A conversation with a frequent observatory visitor began innocently and pleasant enough but soon turned for the worse. I knew nothing about Sagittarius and by the end of the conversation I found myself having committed to write this article.
The story of Sagittarius is an amalgamation of many stories from different ancient civilizations. As far back as 1000 BC, the Sumerians speak of a creature with a tail of a “satyr.”
The Greeks later adopted the concept of the tailed creature and morphed him into, Crotus, the inventor of the bow and arrow. He was known to surround himself with the numerous goddesses of music and poetry — the muses. He would loudly applaud and stomp his feet in celebration of the music and in turn perform his marksmanship from atop a horse to the muses delight. Impressed with him, the muses convinced Zeus that he must be put in the heavens forever. Zeus obliged and today with an imaginative game of connect the dots, we find Crotus drawn as a centaur, half man and half horse, holding a bow and arrow pointed towards the heart of the nearby scorpion, the star Antares in Scorpius.
Sagittarius is found in the southern sky. From El Dorado county, look low in the early sky near the horizon. His horse half can be obscured by trees, low hills or even light pollution as it is very low on the horizon. His human half is higher above the horizon. It’s easiest to find if you look for the teapot asterism. His shoulders and arm make the handle. His head is the lid of the pot and the bow and arrow form the spout pouring to the west.
This region of sky is also brightly illuminated with the glow of the core of our galaxy, the Milky Way. This leads to a rich and diverse group of objects to view through telescopes.
Two objects are particularly noteworthy: the Lagoon Nebula and the Omega Nebula.
The Lagoon Nebula, or M8, is about 5,200 light-years away. Today we know this object is full of collapsing material forming new stars, providing nice patterns of bright and dark regions.
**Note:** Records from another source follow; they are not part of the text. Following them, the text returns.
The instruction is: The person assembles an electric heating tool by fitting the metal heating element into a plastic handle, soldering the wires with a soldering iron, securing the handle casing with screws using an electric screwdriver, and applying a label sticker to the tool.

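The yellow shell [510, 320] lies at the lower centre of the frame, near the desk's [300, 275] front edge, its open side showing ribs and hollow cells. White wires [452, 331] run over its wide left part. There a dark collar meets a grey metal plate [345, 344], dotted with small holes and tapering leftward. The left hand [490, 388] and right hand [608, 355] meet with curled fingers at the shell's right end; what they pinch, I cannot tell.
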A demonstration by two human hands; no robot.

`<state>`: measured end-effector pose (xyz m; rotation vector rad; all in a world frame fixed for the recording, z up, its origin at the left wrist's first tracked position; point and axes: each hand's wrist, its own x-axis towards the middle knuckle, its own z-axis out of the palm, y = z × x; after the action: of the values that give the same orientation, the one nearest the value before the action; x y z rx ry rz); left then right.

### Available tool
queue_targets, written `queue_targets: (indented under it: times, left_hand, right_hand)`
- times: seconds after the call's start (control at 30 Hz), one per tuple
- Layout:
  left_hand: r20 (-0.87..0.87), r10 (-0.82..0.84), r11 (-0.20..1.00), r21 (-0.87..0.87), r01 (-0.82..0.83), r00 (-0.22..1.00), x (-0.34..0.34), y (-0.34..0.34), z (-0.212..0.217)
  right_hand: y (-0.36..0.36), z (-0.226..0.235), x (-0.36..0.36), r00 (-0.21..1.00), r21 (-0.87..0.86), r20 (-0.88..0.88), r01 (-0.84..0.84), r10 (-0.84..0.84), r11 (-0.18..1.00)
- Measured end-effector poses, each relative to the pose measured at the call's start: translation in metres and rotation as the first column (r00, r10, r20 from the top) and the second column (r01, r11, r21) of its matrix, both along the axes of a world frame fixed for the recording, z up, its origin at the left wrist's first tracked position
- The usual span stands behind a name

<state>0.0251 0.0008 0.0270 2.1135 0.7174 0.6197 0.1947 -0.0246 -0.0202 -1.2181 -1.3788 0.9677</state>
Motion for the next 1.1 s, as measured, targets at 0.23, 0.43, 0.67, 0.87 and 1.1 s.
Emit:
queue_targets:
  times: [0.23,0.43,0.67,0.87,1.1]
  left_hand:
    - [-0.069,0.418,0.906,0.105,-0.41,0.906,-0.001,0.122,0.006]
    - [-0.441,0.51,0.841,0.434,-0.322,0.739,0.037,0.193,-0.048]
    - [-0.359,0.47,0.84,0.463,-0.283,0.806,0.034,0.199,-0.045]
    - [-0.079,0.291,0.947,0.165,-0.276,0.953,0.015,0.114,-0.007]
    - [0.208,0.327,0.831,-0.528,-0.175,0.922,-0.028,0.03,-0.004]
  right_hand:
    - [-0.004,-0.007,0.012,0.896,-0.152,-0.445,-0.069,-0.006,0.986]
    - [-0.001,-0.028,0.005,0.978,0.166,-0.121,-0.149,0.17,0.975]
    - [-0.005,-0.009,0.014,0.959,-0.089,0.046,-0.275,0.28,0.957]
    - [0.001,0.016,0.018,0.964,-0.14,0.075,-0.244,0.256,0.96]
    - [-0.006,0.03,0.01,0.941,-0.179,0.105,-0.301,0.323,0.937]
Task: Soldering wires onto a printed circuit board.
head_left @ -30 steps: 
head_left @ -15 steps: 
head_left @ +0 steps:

The Omega Nebula, M17, is another star-forming object about 5,000 light-years away with an open cluster of 35 young, hot and bright stars energizing nearby gas to glow.
Consider the following: at 5,000 light years away, the light has traveled for 5,000 years through the vacuum of space at a speed of 186,000 miles per second (6 trillion miles per year). Imagine that the light we observe from these objects left before the earliest record of the constellation itself and has travelled a total of 30 thousand trillion miles.
The light emitted from M22, a globular cluster of nearly 70 thousand stars, has even farther to travel, 10 thousand light-years away. It was noted by astronomers as early as 1665 as a nebulous object and later included in Charles Messier’s catalog in 1764. Individual stars were not resolved for another 30 years by William Herschel.
Globular clusters are dense groupings of old stars that orbit in the halo around the core of our Milky Way galaxy.
Last year these objects were a joy to view and should be even more so this year with the updated equipment at the Cameron Park Rotary Club Observatory. Being low in the sky, objects in Sagittarius are viewable through the community observatory scopes for a short period of time.
Take time to visit the observatory for a peek and tour of other constellations in the summer sky.